2. Authentication and Authorization Architecture¶
Date: 2025-12-30
Status¶
Accepted
Context¶
Imbi v2 requires a comprehensive authentication and authorization system to:
- Secure API endpoints (all except /status and /docs)
- Support multiple authentication methods for different use cases
- Enable flexible permission management for users and service accounts
- Provide audit logging for compliance and security monitoring
- Support both UI users and inter-service communication
Requirements¶
- Authentication Methods:
- Local username/password for internal users
- OAuth2 (GitHub, Google Workspace, Generic OIDC) for SSO
- JWT tokens for stateless API access
-
API keys for service-to-service communication
-
Authorization Model:
- Hybrid permission system combining role-based and resource-level access control
- Support for permission inheritance through role and group hierarchies
- Fine-grained permissions (e.g.,
project:read,blueprint:write) -
Resource-specific access grants (e.g., user X can write to project Y)
-
Audit Requirements:
- Log all authentication events (login, logout, token issuance)
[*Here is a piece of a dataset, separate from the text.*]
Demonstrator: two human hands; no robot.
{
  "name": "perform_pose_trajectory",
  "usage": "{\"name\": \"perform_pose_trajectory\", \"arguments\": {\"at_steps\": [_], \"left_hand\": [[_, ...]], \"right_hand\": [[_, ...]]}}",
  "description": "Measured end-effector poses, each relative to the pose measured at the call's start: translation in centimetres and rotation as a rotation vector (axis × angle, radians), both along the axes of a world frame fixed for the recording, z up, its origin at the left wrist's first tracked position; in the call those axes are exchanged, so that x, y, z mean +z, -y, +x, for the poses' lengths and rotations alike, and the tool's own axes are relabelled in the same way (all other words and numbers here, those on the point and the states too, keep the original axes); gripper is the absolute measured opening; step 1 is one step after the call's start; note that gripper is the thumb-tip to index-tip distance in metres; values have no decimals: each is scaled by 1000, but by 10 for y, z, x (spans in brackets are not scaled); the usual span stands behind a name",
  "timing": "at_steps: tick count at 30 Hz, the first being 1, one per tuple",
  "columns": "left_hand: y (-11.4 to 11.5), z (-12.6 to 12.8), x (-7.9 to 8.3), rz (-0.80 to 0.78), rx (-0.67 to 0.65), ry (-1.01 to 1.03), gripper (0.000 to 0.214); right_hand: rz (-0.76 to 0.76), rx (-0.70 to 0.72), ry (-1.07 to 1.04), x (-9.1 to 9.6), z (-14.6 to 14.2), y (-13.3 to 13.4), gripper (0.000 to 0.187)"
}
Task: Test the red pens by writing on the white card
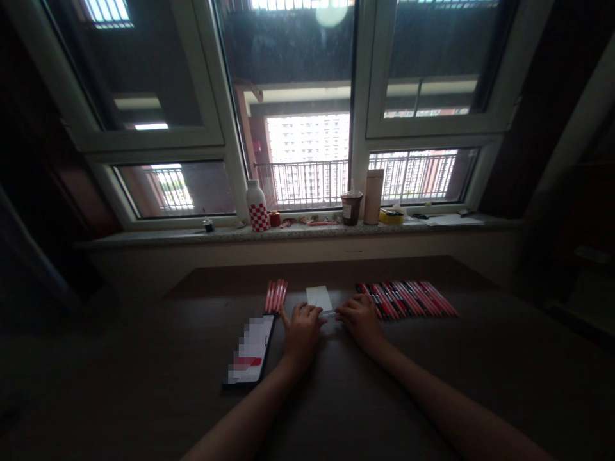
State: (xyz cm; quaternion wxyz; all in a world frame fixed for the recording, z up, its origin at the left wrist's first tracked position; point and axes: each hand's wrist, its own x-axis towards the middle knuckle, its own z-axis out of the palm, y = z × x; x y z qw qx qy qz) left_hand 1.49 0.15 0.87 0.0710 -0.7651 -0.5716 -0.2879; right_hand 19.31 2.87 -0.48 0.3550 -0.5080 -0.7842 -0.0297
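On the dark table, my left hand (302, 336) and my right hand (361, 320) face each other across a small gap. Between their fingertips spans a clear, shiny plastic piece (328, 314), perhaps a bag or sleeve; its exact kind is too dim to tell. The fingers of both hands are curled and closed on its two ends. Just beyond it lies a small white card (318, 297). A short row of red pencils (276, 296) rests close to my left hand. Past my right hand, a longer row of red and black pencils (408, 299) lies side by side.
A phone (252, 351) with a lit screen lies left of my left forearm. Along the windowsill (225, 235) stand a red-checked white bottle (258, 208), a cup with a dark drink (352, 208), a tall beige flask (373, 197) and a yellow roll (391, 217).
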Motion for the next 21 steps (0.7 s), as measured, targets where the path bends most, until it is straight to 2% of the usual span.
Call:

- Log all authorization decisions (permission checks, access grants/denials)
- Retain logs for 2 years for compliance
-
Support analytics queries on auth patterns
-
Service Accounts:
- Support for imbi-automations, imbi-webhooks, and future services
- Long-lived authentication credentials
- Scoped permissions per service
Decision¶
1. Data Storage Strategy¶
Neo4j for User and Permission Data
We will store users, groups, roles, permissions, API keys, and OAuth links in Neo4j alongside existing service data.
Rationale: - Natural fit for permission inheritance modeling (role hierarchies, group membership) - Efficient graph traversal for "who can access what" queries - Single source of truth for all Imbi entities and their relationships - Existing infrastructure and operational knowledge
Trade-offs: - Neo4j is less mature for authentication than PostgreSQL - Must implement custom auth logic rather than using off-the-shelf solutions - Acceptable given the graph-centric nature of Imbi and existing Neo4j investment
ClickHouse for Audit Logs
We will store authentication and authorization audit events in ClickHouse.
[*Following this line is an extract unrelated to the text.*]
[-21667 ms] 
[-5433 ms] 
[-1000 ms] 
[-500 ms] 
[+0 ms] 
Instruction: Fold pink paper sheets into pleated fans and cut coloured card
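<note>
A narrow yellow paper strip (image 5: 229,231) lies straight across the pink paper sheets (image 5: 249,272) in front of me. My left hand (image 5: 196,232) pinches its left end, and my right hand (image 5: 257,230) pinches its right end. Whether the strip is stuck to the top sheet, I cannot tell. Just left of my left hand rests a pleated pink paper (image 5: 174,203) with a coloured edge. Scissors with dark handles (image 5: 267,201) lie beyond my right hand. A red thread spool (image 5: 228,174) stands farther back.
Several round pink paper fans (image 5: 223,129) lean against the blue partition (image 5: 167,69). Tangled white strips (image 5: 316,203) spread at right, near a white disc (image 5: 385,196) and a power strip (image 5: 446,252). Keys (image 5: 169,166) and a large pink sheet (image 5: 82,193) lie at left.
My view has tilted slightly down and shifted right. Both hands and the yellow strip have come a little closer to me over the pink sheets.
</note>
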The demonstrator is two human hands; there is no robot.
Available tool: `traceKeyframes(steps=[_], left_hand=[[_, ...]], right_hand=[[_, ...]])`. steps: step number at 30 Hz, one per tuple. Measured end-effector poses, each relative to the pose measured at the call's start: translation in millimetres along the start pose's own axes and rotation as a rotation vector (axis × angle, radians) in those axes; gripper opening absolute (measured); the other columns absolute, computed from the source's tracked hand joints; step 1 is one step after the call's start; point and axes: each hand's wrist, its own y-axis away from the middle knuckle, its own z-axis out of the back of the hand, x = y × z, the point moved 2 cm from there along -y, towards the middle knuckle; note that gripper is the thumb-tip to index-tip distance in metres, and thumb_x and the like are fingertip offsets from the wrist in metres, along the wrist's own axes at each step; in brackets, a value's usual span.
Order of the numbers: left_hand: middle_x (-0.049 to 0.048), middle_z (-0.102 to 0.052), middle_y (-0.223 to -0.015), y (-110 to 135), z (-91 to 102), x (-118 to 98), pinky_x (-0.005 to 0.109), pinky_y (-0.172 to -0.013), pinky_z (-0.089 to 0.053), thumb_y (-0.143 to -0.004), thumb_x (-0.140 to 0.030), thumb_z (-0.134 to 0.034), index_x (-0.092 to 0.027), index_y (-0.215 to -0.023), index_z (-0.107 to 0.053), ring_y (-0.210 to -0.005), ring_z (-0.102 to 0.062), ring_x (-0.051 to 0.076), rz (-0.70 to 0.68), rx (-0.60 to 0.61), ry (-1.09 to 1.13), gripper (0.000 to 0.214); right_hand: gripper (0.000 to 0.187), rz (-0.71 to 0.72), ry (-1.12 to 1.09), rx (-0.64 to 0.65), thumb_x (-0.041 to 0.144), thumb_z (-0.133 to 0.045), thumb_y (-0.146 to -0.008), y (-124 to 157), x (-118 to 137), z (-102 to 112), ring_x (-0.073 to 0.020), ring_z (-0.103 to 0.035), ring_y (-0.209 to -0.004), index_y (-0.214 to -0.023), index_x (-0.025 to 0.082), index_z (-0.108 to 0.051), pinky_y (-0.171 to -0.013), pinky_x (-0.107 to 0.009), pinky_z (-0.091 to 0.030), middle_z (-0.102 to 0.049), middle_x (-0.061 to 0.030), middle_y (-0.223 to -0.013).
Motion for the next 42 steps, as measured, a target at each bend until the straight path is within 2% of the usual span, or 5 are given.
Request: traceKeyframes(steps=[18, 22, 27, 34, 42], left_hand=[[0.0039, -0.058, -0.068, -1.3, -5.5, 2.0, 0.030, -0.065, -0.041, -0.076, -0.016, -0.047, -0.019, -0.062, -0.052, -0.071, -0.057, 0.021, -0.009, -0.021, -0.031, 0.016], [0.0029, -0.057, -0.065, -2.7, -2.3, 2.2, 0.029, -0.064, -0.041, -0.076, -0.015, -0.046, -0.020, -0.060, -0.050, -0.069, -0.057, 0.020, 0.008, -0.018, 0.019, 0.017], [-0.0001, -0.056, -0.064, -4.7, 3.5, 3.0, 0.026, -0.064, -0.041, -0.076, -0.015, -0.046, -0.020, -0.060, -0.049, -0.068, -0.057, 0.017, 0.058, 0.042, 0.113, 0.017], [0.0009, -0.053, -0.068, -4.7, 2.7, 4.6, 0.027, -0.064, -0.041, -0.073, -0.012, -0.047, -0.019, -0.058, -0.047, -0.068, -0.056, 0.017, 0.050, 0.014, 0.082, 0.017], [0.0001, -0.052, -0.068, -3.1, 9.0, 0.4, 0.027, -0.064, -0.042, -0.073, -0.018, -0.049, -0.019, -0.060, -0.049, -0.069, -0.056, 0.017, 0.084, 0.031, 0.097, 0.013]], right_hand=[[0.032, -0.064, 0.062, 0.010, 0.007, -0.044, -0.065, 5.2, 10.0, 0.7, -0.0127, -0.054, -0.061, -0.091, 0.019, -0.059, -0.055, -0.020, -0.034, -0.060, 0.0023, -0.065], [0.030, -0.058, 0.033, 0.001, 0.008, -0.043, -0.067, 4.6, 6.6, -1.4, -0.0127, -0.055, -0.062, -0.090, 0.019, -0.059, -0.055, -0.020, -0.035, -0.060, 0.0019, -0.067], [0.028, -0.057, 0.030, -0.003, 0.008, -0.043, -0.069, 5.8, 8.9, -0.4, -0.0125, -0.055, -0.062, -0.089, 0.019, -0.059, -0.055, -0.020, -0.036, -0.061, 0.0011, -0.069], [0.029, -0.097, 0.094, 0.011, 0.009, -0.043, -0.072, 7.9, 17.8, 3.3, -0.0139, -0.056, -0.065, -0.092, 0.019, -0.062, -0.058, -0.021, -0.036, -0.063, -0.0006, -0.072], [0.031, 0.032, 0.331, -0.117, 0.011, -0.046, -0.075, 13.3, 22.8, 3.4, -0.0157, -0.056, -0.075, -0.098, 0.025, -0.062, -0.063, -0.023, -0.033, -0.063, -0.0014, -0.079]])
Rationale: - Already in stack for analytics - Excellent performance for time-series data - Built-in TTL for automatic retention management (2 years) - Efficient compression for large log volumes - SQL-like interface for audit queries
Trade-offs: - Less flexible than Elasticsearch for full-text search - Sufficient for structured audit event queries and compliance reporting
2. Token Strategy¶
JWT Tokens with Revocation List
We will use JWT (JSON Web Tokens) for authentication with a revocation mechanism.
Token Types: - Access tokens: Short-lived (1 hour), used for API requests - Refresh tokens: Long-lived (30 days), used to obtain new access tokens
Token Storage: - JWTs are stateless (not stored server-side for validation) - Token metadata stored in Neo4j for revocation and tracking - Each token has a unique JTI (JWT ID) for identification
Rationale: - Stateless validation enables horizontal scaling - Self-contained tokens reduce database lookups - Well-suited for inter-service communication - Revocation list handles logout and security events - Industry standard with mature libraries
Trade-offs: - Larger token size than opaque tokens - Permissions are not in the JWT (must be loaded per request) - Revocation requires database check, but only on explicit logout/revocation - Acceptable given scaling benefits and inter-service requirements
3. Password Hashing¶
Argon2id Algorithm
We will use Argon2id for password hashing via the argon2-cffi library.
Rationale: - Winner of Password Hashing Competition (2015) - Memory-hard function resistant to GPU/ASIC attacks - Configurable parameters (memory cost, time cost, parallelism) - Automatic rehashing when parameters are upgraded - Industry best practice for new applications
Trade-offs: - Newer than bcrypt (but well-established since 2015) - Slightly slower than bcrypt (intentional security feature) - Preferred for modern applications
4. OAuth2 Integration¶
Authlib Library with Multiple Providers
We will use Authlib for OAuth2/OIDC integration supporting: - GitHub OAuth - Google Workspace OAuth - Generic OIDC (Okta, Auth0, Keycloak, etc.)
Rationale: - Modern, actively maintained library - Native Starlette/FastAPI integration - Full OIDC support out-of-the-box - Handles OAuth2 security concerns (state parameter, redirect validation) - Extensible for future providers
OAuth User Linking: - OAuth identities stored as relationships to User nodes - Multiple OAuth providers can link to same user - Email matching for automatic account linking (configurable)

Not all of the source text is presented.